La folla è colta non come massa informe ma come sommatoria di individui costretti a disumanizzarsi per rimanere a galla, per non affogare nel mare oramai incontenibile del consumo e dell’alienazione quotidiana. L’attenzione posta da Brenta e De Villers a ogni particolare incontrato nel loro peregrinare attraverso le mille strade dello spreco e del vuoto a perdere diventa il centro del film. Periferie fatiscenti, cumuli di rifiuti, strade abbandonate, carcasse di animali e ogni altro scarto diventano per i due cineasti occasione di riflessione su una realtà che pone fuori campo ogni elemento della memoria oramai inutile perché obbligato a lasciare spazio ad altro da consumare, in una sorta di continua reificazione di sentimenti fini a se stessi. L’epifenomeno di questo rapporto economicistico con le “cose” si manifesta nella “scomparsa” della natura, ridotta a mero sfondo inutile e persino ingombrante.
L’unica possibilità che ha la cinepresa è quella di riprenderne l’agonia, l’abbandono prima della definitiva uscita di scena. L’immondizia e l’inquinamento sono, dunque, paradossalmente, come in “Che cosa sono le nuvole” di Pasolini, l’ultima testimonianza di un mondo che non si vuole più, le rimanenze di una realtà che aveva provato ad essere umana ma alla quale è stato impedito per sempre di esserla. Quello che accompagna questo film è il senso tragico di una religiosità oramai definitivamente sepolta, l’acquisizione spontanea e irreversibile della fine del sacro. Brenta e De Villers nel muoversi su questo mondo non sono turisti e neanche viaggiatori. Sono due sopravvissuti i cui unici fratelli incontrati sono i senzatetto, i “barboni”, tutti quegli uomini fuori da ogni logica distruttiva, inevitabilmente condannati alla distruzione.

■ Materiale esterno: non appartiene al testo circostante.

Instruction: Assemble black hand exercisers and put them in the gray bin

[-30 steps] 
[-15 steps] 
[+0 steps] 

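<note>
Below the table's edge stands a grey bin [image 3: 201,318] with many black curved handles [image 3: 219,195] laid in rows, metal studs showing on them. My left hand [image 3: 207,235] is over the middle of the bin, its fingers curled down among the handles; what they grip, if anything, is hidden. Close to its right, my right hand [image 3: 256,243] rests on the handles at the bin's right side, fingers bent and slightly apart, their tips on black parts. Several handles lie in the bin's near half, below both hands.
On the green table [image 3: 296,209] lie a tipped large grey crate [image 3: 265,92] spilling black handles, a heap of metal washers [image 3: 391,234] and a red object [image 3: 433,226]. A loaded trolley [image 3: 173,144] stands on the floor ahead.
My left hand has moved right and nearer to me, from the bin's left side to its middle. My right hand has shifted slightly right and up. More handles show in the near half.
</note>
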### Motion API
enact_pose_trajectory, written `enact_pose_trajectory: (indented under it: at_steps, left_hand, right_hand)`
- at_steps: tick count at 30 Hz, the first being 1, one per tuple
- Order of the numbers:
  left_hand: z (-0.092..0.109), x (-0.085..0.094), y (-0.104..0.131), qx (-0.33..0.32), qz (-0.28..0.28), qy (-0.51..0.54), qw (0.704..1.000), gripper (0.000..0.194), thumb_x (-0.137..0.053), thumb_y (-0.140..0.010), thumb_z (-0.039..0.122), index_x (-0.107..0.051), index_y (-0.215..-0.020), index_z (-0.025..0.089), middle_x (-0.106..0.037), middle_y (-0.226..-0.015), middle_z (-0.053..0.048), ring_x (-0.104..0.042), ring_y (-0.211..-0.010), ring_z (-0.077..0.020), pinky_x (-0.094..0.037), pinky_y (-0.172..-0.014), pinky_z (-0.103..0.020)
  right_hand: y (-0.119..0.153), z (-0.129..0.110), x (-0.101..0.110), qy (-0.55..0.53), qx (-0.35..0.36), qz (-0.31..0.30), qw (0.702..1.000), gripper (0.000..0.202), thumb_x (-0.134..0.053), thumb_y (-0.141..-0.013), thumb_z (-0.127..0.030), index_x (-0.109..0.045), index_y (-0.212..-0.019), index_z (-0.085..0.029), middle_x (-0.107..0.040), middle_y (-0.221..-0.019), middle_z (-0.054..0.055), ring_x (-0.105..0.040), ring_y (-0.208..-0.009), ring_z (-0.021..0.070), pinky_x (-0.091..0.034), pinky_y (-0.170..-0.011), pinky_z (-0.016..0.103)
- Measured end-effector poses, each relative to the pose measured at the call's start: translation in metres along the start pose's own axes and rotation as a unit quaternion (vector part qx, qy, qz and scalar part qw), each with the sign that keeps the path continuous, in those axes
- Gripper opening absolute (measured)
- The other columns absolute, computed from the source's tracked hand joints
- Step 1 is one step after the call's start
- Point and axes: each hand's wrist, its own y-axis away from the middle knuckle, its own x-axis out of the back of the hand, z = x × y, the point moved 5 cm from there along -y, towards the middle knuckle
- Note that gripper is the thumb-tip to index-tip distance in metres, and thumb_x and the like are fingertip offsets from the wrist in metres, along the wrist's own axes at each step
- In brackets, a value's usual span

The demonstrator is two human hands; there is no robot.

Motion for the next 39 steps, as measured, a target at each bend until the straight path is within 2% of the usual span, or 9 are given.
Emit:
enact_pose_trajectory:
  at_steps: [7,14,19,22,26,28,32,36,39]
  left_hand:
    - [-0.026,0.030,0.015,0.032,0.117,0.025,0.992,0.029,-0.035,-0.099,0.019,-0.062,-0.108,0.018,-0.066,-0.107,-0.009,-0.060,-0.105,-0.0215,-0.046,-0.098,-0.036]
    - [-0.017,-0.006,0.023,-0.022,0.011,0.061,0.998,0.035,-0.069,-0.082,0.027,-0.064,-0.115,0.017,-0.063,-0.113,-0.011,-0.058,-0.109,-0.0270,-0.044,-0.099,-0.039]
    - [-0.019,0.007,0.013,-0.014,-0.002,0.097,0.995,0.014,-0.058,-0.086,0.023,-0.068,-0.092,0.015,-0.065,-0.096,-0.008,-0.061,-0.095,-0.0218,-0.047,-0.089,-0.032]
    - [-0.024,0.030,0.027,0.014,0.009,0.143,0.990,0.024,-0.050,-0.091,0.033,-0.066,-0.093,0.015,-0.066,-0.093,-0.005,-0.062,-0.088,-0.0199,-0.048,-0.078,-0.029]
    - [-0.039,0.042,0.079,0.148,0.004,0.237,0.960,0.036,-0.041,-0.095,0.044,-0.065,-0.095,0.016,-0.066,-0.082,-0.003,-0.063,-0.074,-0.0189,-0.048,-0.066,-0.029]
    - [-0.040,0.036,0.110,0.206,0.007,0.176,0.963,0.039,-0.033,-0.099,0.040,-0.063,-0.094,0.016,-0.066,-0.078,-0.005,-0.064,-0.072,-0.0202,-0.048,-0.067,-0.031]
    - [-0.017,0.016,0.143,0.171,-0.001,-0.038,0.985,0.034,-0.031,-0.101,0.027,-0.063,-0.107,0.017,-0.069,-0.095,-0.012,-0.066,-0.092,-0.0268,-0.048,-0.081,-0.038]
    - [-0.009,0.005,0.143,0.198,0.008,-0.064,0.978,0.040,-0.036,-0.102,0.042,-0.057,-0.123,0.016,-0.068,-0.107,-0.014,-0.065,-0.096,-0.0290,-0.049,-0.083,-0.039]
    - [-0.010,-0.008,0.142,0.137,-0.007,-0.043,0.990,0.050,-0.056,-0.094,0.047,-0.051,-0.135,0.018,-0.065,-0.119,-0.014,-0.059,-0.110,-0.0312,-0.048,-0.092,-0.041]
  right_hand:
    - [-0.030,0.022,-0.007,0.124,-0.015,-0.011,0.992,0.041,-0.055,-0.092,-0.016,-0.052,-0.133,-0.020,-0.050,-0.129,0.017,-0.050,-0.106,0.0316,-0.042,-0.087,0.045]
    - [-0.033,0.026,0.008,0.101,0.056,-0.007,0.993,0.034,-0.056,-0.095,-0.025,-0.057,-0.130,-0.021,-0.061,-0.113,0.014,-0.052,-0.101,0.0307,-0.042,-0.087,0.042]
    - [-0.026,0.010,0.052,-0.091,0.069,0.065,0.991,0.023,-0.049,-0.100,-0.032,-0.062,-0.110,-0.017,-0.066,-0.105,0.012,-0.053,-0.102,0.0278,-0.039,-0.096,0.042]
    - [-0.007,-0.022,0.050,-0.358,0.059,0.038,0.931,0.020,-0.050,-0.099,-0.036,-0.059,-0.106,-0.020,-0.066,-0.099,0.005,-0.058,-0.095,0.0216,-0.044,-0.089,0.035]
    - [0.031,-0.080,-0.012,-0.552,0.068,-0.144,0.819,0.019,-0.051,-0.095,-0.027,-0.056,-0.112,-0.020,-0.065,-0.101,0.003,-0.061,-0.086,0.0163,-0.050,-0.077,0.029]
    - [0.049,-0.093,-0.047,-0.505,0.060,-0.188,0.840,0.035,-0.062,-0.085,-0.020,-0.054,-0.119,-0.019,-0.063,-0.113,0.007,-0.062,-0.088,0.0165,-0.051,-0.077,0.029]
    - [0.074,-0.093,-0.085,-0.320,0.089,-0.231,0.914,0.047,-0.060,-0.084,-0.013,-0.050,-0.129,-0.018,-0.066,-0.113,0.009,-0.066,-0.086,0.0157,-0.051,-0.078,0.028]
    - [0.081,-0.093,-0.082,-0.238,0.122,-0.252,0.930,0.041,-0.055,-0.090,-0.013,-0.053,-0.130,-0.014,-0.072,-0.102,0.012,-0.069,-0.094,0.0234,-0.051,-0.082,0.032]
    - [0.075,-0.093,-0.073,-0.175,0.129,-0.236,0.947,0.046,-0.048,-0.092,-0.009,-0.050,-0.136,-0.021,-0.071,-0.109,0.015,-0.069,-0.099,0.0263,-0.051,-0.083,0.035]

I loro occhi, i loro corpi girano a vuoto perché intorno a loro c’è solo il vuoto. I loro letti, le loro “dimore” sono non a caso ai margini delle strade principali, come rifiuti da accettare solo perché il perenne consumo non può preoccuparsi di eliminare lo scarto che ne è logica conseguenza. In questo panorama, anche le stupende opere di Street Art inquadrate diventano agli occhi dei due errabondi testimoni-cineasti, in una sorta di trascendenza traslata su altre immagini, l’estrema testimonianza di un disagio oramai irreversibile. E se in “Vermisat”, prodigiosa opera prima di Mario Brenta, la vicenda del protagonista, anch’egli un senzatetto, era nel 1974 un grido di allarme per tutti, oggi i protagonisti di questo struggente film “finale” non lanciano più messaggi, ci guardano soltanto, nella speranza di riuscire a cambiarci con i loro sguardi innocenti, l’ultimo dei quali è quello di un venditore ambulante di colore infreddolito sotto la Tour Eiffel, intento a vendere un oggetto a chi ne ha già tanti…
Non è, dunque, un caso che Brenta e De Villers chiudano con una celebre frase di Sofocle questo impietoso e necessario ritratto dell’umano status quo: “Molte sono le cose inquietanti in questo mondo ma nessuna mai quanto l’uomo”.